INSTRUCTIONS FOR THE TASK
Give an exact reproduction of all the lines in the listing.

----------------------------------------

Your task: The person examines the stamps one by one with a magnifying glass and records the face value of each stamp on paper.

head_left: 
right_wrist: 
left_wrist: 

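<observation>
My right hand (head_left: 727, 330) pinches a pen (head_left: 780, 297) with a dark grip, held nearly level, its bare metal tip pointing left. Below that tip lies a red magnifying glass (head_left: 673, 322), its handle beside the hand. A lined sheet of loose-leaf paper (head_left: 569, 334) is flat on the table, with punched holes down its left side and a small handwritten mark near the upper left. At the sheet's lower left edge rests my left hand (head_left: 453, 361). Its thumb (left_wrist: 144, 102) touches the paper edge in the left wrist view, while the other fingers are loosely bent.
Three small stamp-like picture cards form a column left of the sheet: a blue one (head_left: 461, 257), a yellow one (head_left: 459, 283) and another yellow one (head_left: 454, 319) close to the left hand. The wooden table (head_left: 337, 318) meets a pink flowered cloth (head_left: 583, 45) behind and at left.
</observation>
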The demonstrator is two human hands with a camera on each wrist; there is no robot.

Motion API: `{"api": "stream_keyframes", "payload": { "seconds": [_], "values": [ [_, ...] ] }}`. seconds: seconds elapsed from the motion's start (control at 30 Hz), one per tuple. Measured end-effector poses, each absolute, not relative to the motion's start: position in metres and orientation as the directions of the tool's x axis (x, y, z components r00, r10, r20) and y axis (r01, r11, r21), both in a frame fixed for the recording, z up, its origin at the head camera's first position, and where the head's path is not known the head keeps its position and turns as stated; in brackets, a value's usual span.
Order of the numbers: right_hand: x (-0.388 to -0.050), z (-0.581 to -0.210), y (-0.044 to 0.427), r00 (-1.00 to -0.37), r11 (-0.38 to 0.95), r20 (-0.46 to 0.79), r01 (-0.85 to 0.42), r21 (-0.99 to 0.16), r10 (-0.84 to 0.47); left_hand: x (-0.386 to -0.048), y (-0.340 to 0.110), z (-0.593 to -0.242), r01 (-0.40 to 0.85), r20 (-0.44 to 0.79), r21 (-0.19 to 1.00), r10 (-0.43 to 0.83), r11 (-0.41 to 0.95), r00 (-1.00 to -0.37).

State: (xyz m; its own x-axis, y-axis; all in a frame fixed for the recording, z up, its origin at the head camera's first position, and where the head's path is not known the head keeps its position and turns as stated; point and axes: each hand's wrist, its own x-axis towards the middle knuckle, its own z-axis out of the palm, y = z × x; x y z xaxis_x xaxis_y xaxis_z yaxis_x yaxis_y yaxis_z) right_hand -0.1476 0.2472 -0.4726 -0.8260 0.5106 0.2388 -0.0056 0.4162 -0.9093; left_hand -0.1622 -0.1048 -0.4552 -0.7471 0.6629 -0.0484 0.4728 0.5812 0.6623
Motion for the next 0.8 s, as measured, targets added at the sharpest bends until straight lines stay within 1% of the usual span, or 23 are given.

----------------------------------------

OUTPUT FOR THIS TASK
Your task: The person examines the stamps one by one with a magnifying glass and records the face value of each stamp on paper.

head_left: 
right_wrist: 
left_wrist: 

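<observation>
My right hand (head_left: 727, 330) pinches a pen (head_left: 780, 297) with a dark grip, held nearly level, its bare metal tip pointing left. Below that tip lies a red magnifying glass (head_left: 673, 322), its handle beside the hand. A lined sheet of loose-leaf paper (head_left: 569, 334) is flat on the table, with punched holes down its left side and a small handwritten mark near the upper left. At the sheet's lower left edge rests my left hand (head_left: 453, 361). Its thumb (left_wrist: 144, 102) touches the paper edge in the left wrist view, while the other fingers are loosely bent.
Three small stamp-like picture cards form a column left of the sheet: a blue one (head_left: 461, 257), a yellow one (head_left: 459, 283) and another yellow one (head_left: 454, 319) close to the left hand. The wooden table (head_left: 337, 318) meets a pink flowered cloth (head_left: 583, 45) behind and at left.
</observation>
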The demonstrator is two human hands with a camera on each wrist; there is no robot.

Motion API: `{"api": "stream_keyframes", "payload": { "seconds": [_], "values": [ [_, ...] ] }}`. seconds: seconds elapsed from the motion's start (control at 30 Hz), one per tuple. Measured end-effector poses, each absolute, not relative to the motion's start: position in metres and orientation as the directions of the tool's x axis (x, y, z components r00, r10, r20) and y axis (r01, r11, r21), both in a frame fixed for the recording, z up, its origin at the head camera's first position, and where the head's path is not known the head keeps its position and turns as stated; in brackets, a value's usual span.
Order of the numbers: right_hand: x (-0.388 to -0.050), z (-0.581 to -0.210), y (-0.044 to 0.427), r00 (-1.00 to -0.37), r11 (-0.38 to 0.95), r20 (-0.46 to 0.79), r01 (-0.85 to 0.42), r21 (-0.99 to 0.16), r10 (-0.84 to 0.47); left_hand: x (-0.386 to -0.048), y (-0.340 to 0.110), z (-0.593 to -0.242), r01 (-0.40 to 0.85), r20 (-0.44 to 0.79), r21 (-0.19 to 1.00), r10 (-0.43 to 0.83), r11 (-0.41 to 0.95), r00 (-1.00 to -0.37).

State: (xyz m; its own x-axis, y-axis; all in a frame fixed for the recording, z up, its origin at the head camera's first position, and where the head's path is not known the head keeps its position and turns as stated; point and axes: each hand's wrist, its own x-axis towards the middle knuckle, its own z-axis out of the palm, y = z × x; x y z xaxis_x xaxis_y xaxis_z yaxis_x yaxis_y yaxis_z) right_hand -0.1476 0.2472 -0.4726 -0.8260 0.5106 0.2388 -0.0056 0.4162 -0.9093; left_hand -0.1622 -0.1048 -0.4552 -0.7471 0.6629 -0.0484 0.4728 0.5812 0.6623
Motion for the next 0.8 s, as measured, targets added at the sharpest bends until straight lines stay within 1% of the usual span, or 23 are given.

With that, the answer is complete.